Section 62(7) of Bill C-45 states that the Minister may refuse to issue a licence where there are reasonable grounds to believe that the applicant has contravened the Controlled Drugs and Substances Act in the past 10 years. So essentially, grey market involvement (even in the absence of a conviction, and even in the absence of charges) is a sufficient basis for refusal.
Everyone holding a key role in a licensed producer’s business must also be security cleared. The bases for security clearance refusal will be found in the regulations to the Cannabis Act (which we haven’t yet seen) but I expect they will closely follow s.62. Similar language is found in the current ACMPR (and its predecessor, the MMAR). While it is true that some MMAR participants have successfully transitioned to roles with licensed producers, the legislation is not designed to create an inclusive industry that embraces grey market participants.
Contrast the language in the ACMPR and Bill C-45 with approaches taken in other jurisdictions. Cannabis regulations in Oregon dictate that prior convictions for marijuana possession may not form the basis for licence refusal. They goes further, extending this ‘refusal amnesty’ for certain prior convictions for the manufacture or delivery of marijuana.
Colorado does not penalize applicants for previous felony convictions for marijuana possession where such offense is no longer a felony. Washington has adopted a point system for prior convictions, with some possession convictions attracting no points and mitigating circumstances being taken into account in respect of certain other offences, including the growing and sale of marijuana. The bill in Massachusetts states that an applicant is not disqualified from receiving a licence due to a prior marijuana conviction unless the offence involved distribution to a minor.
The point is that other jurisdictions have considered, and codified, the approach that will be taken when individuals with prior (illegal) cannabis industry involvement apply for cannabis licences. Although the approaches differ from state to state, the common thread is that the manner in which these situations will be addressed has been specifically set out in the regulations.

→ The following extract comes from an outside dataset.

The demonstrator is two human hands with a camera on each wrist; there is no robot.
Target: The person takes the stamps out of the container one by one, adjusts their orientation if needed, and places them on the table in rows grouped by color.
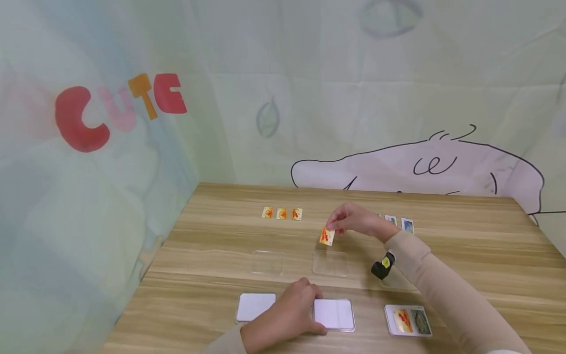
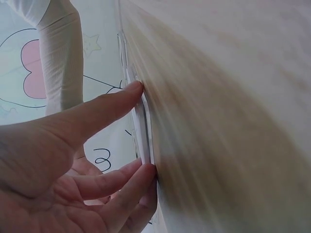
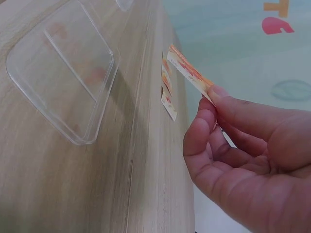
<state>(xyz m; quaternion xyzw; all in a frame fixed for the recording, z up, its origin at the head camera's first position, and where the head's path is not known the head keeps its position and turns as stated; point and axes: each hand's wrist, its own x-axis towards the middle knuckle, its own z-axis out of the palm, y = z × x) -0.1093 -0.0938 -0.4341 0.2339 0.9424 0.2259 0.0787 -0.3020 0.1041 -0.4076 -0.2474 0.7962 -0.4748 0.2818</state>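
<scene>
My right hand (image 1: 355,219) pinches a small orange stamp (image 1: 326,236) between thumb and fingertips, above the table. Below it lies a clear plastic lid (image 1: 330,264), which in the right wrist view shows a raised rim and a dividing line. My left hand (image 1: 287,310) grips a thin, flat case with a white insert (image 1: 334,314) by its edges. In the left wrist view the thumb (image 2: 109,109) and fingers hold that case (image 2: 140,119) from opposite sides. Three orange stamps (image 1: 281,213) lie in a row at the back.
Another white-insert case (image 1: 255,307) lies left of my left hand. At the right, a case (image 1: 408,320) bears an orange stamp and a grey-green one. A second clear lid (image 1: 268,263) lies mid-table. Other stamps (image 1: 408,226) are partly behind the right arm. Printed cloth walls border the table.
</scene>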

Bill C-45 doesn’t do this—a prior conviction (and even a reasonable suspicion of grey market involvement) is a permissible ground for refusal, but ultimately the decision on whether to grant a licence is left to the discretion of the Minister.
We have yet to see how any of the provinces will address this issue. To the extent that privately owned dispensaries are permitted, provinces will be forced to address the issue of whether current dispensary owners will qualify for a licence.
My personal view is that we must, to some extent, embrace the grey market. This is not due to any sense of obligation or entitlement, but rather for two practical reasons: (1) those who are excluded will continue to operate illegally; and (2) exclusion of the grey market means the failure to bring decades of know-how and genetics into the legal system.
But surprisingly there hasn’t been much discussion about this topic. This is a key part of legalization but this issue tends to be glossed over with high-level talk of an inclusive industry that embraces craft markets. What, precisely, does this mean?
Clearly, licences aren’t going to be handed out to everyone who asks for one. So what should the criteria be? No connection to organized crime? No sales to youth? No involvement with other controlled substances? Restriction on the number of prior convictions? Possession only, as opposed to production or trafficking? It’s not easy to draw a line in the sand that works in all circumstances. Perhaps this is why the federal government has taken a discretionary approach. But this should offer no comfort to the many grey market participants who would embrace regulation in order to transition to the legal market.
There are, of course, other grey market participants who are adamant that they will continue to sell products that are not (yet) legal and who characterize Bill C-45 as continued prohibition. They have effectively excluded themselves from this conversation by confirming that they will not submit to government oversight and regulation. But unfortunately for those who would comply, those voices tend to be the loudest and they do not (in my opinion) advance the discussion of how we can craft federal and provincial legislation and regulations that strike an appropriate balance between inclusion and public safety. We now know that the intention of all levels of government is to heavily regulate this product and industry. Those who want to participate should be lobbying vigorously for inclusion before it’s too late.
FOR INFORMATION PURPOSES ONLY. THIS IS NOT LEGAL ADVICE.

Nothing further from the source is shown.